Ive tried big jigs with small spinner rigs, small jigs with big spinner rigs, grub tails and twister tails, various color combinations and so on. All to no avail.

The small brim, the little shoreside 'piddlers', seem to like them - they usually take a nip or two as the spinner passes by. But the bigger bluegill hardly notice them. I'll catch them on crickets or worms... but I think those honkin' big Beetle Spins scare hell outta them as they thump and flutter along!

Recently, I've made my own custom spin jigs, kinda like the Charlie Brewer's "Bee.". They are 1/32 oz ball head jigs with a swivel and "0" size Colorado spinner blade. My hope is the blade will slow the jig down and give it more flash. Like I said... Hope.

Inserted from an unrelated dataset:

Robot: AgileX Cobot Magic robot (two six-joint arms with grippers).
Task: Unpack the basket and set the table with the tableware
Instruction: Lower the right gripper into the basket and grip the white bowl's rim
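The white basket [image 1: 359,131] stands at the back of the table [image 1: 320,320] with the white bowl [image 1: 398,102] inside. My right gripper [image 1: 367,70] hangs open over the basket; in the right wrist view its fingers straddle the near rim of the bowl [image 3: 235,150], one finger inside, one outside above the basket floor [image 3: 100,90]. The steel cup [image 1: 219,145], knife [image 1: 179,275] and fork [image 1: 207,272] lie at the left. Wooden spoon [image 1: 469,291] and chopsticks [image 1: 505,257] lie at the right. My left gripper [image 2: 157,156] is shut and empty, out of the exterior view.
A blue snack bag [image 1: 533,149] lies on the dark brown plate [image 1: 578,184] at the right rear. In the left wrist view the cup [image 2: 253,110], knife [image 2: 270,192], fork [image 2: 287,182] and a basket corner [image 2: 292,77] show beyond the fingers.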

oh ok have you tried the really small ones. the black jighead with a white body and a small gold spoon i catch pretty nice sized bluegills on em.
Thanks Jacob. Thats pretty much what I tried today. It was one of my small spinner jigs, with dark head, white body and gold blade.. It worked just fine with that curly tail grub, and looked good cutting through the water.

The small piddlers liked it, too. I think if I can get it on some decent sized fish, nearer to deep water, it might have a chance.

love to fish beetle spins in small creeks and rivers. they work great catch all types of fish on them
I mostly pull roadrunners for crappie, but will also catch the occasional blue gill. Problem with the ones I pull is the size and hook, a little big for the gills in my lake. You can tell the gills are trying to eat it though as the bodies on them look like they've been run through a sander. Was out Wednesday and pulled a small jig head with a white twister tail on it and caught fish. Didn't use it long though, had just run out of crickets and the heat was getting unbearable by 1:00.

I tend to buy the spinner arms separately and combine them with marabou jigs or soft plastic bodies on small jig heads.  I mostly fish small curly tail grub bodies in white or chartruce.

 

I find them useful in at least 3 situations:

 

1. I sometimes use them when I am fishing an area where bass, sunfish, crappie, pickerel and perch are found together. I found that a curlytail grub on a 1/16th oz. head and spinner arm will catch any of the above species.

 

2. I use them in rivers and creeks where we lots and lots of stumps and downed trees. The spinner arm seems to deflect the jig and I loose less lures.

 

3. During the cold months, the spinner arm allows the jig to stay suspended at a slower speed, allowing slow moving fish the extra time to make a move. Beetlespins and other small spinnerbaits seem to really outfish other lures in these situations.

Thanks for that info!

I combine the spinner arms and various jig combo's, too. The variability seems to be one of the lure's strong points. Run it fast or slow, helicopter it or "bulge" it under the surface. You name it, these lures can do it.

As I watch them run in the water, I'm impressed with them. Virgil Ward was onto something when he invented them.

 

So far, however, I've not had any FISH recognize the spinner jig's excellence and actually take one. But I'll keep trying.

thanks really appreciate the info. imma try fishin them around stumps when i go to percy quin state park. i fish them in small ponds and pretty good luck with them. i know green sunfish really like them lol
You can't go fishing without a beetlespin...if nothing else it gives me something to throw while watching the corks. 

I couldn't have said it better myself, Bill!

They are indeed fun to watch and I enjoy varying their action in the water. Most of the waters I fish have a lot of weeds or monster knock-down snags. I like to fish the B-S slow over and around the weeds, letting it "helicopter" into gaps and openings. Around the woody snags and stumps, I cast right past them and work the B-Spin in close around them.

But I have to confess that I also like to watch the little shoreside piddlers react when a Beetle Spin comes into view. They pounce on the thing with a passion, nipping wildly at it. This tell me they have what it takes to stimulate fish into biting - if you can just put one over a ready fish.

 

i started using them a few years ago at a couple farm ponds. been tearing up the big gills on them.

was catching to many small ones on live bait. the biggins have been smacking the beetle spin.

I've regularly had great luck with Blakemore Road Runners.  My favorite color is black body/green tail.  The 3-1 bluegill that I caught a few weeks ago was on a Road Runner.